__Assigned task__
Return all of the data verbatim, dropping any picture.

__Data extract__

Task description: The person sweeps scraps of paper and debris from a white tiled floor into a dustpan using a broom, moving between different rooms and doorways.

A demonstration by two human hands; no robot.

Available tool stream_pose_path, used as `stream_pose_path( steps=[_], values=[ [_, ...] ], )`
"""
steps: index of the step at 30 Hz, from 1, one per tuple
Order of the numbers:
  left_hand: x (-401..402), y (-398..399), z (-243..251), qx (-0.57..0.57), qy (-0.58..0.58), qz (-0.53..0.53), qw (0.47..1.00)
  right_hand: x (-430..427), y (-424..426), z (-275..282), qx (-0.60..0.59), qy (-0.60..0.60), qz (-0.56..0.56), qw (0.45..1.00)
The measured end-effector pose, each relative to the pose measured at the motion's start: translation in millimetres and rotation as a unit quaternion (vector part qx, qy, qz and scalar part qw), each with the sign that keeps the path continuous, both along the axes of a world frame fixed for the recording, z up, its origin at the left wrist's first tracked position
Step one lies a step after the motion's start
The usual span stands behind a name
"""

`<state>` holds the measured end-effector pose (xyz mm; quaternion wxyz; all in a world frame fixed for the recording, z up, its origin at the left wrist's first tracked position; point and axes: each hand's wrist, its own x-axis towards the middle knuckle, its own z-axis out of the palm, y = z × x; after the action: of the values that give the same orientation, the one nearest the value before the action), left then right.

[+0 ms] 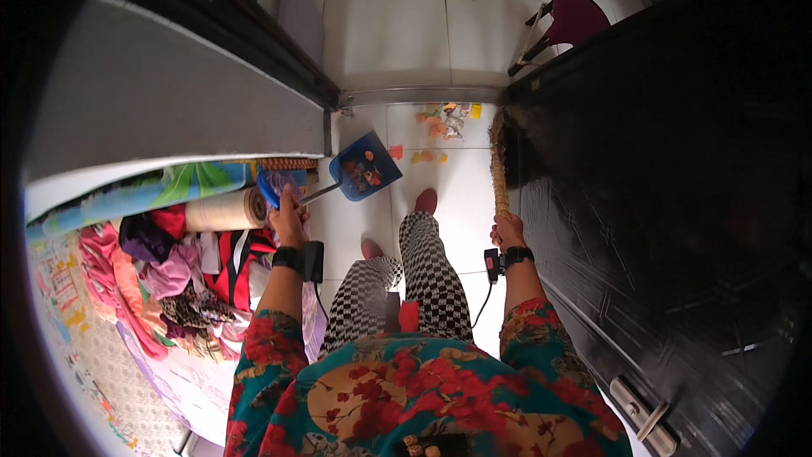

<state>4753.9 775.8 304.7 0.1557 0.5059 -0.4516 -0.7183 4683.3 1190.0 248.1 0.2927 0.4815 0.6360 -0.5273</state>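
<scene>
My left hand (290,219) grips the handle of a blue dustpan (366,166), whose pan rests on the tiled floor. Some orange and brownish scraps (365,174) lie inside the pan. In my right hand (507,231) is a straw broom (499,171), held by its bound handle, with its head beside the dark door near the threshold. Orange, yellow and silvery litter (444,124) is scattered on the tiles between broom and dustpan. A pinkish-red scrap (396,152) sits just beyond the pan's right corner.
A metal threshold (422,96) crosses the doorway ahead. On the right stands a dark door (634,203) with a lever handle (651,422). To the left are heaped clothes (190,279) and a cream roll (225,211). A maroon-seated chair (574,18) stands beyond the threshold.
</scene>
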Motion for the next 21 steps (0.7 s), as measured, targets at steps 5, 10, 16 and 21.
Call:
stream_pose_path(
  steps=[5, 10, 16, 21],
  values=[
    [-30.5, 5.4, -4.0, 0.003, -0.040, 0.026, 0.999, -15.8, 22.2, -1.4, -0.028, -0.009, 0.098, 0.995],
    [-16.6, -19.3, -10.2, -0.012, -0.048, -0.001, 0.999, 5.2, 23.5, 59.6, 0.026, -0.033, 0.112, 0.993],
    [-33.2, -36.5, -10.7, 0.020, -0.063, -0.015, 0.998, -24.8, -5.2, -9.3, -0.012, -0.007, 0.030, 0.999],
    [-19.3, -42.9, -11.9, 0.043, -0.061, -0.005, 0.997, 12.1, -32.0, 31.4, 0.001, -0.017, 0.084, 0.996]
  ],
)
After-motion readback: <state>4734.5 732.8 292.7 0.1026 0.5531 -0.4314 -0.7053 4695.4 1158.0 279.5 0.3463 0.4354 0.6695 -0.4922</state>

__The completed task__
Task description: The person sweeps scraps of paper and debris from a white tiled floor into a dustpan using a broom, moving between different rooms and doorways.

A demonstration by two human hands; no robot.

Available tool stream_pose_path, used as `stream_pose_path( steps=[_], values=[ [_, ...] ], )`
"""
steps: index of the step at 30 Hz, from 1, one per tuple
Order of the numbers:
  left_hand: x (-401..402), y (-398..399), z (-243..251), qx (-0.57..0.57), qy (-0.58..0.58), qz (-0.53..0.53), qw (0.47..1.00)
  right_hand: x (-430..427), y (-424..426), z (-275..282), qx (-0.60..0.59), qy (-0.60..0.60), qz (-0.56..0.56), qw (0.45..1.00)
The measured end-effector pose, each relative to the pose measured at the motion's start: translation in millimetres and rotation as a unit quaternion (vector part qx, qy, qz and scalar part qw), each with the sign that keeps the path continuous, both along the axes of a world frame fixed for the recording, z up, its origin at the left wrist's first tracked position
Step one lies a step after the motion's start
The usual span stands behind a name
"""

`<state>` holds the measured end-effector pose (xyz mm; quaternion wxyz; all in a world frame fixed for the recording, z up, its origin at the left wrist's first tracked position; point and axes: each hand's wrist, its own x-axis towards the middle knuckle, its own z-axis out of the palm, y = z × x; after the action: of the values that give the same orientation, the one nearest the value before the action), left then right.

[+0 ms] 

<state>4753.9 775.8 304.7 0.1557 0.5059 -0.4516 -0.7183 4683.3 1190.0 248.1 0.2927 0.4815 0.6360 -0.5273</state>
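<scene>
My left hand (290,219) grips the handle of a blue dustpan (366,166), whose pan rests on the tiled floor. Some orange and brownish scraps (365,174) lie inside the pan. In my right hand (507,231) is a straw broom (499,171), held by its bound handle, with its head beside the dark door near the threshold. Orange, yellow and silvery litter (444,124) is scattered on the tiles between broom and dustpan. A pinkish-red scrap (396,152) sits just beyond the pan's right corner.
A metal threshold (422,96) crosses the doorway ahead. On the right stands a dark door (634,203) with a lever handle (651,422). To the left are heaped clothes (190,279) and a cream roll (225,211). A maroon-seated chair (574,18) stands beyond the threshold.
</scene>
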Motion for the next 21 steps (0.7 s), as measured, targets at steps 5, 10, 16 and 21.
Call:
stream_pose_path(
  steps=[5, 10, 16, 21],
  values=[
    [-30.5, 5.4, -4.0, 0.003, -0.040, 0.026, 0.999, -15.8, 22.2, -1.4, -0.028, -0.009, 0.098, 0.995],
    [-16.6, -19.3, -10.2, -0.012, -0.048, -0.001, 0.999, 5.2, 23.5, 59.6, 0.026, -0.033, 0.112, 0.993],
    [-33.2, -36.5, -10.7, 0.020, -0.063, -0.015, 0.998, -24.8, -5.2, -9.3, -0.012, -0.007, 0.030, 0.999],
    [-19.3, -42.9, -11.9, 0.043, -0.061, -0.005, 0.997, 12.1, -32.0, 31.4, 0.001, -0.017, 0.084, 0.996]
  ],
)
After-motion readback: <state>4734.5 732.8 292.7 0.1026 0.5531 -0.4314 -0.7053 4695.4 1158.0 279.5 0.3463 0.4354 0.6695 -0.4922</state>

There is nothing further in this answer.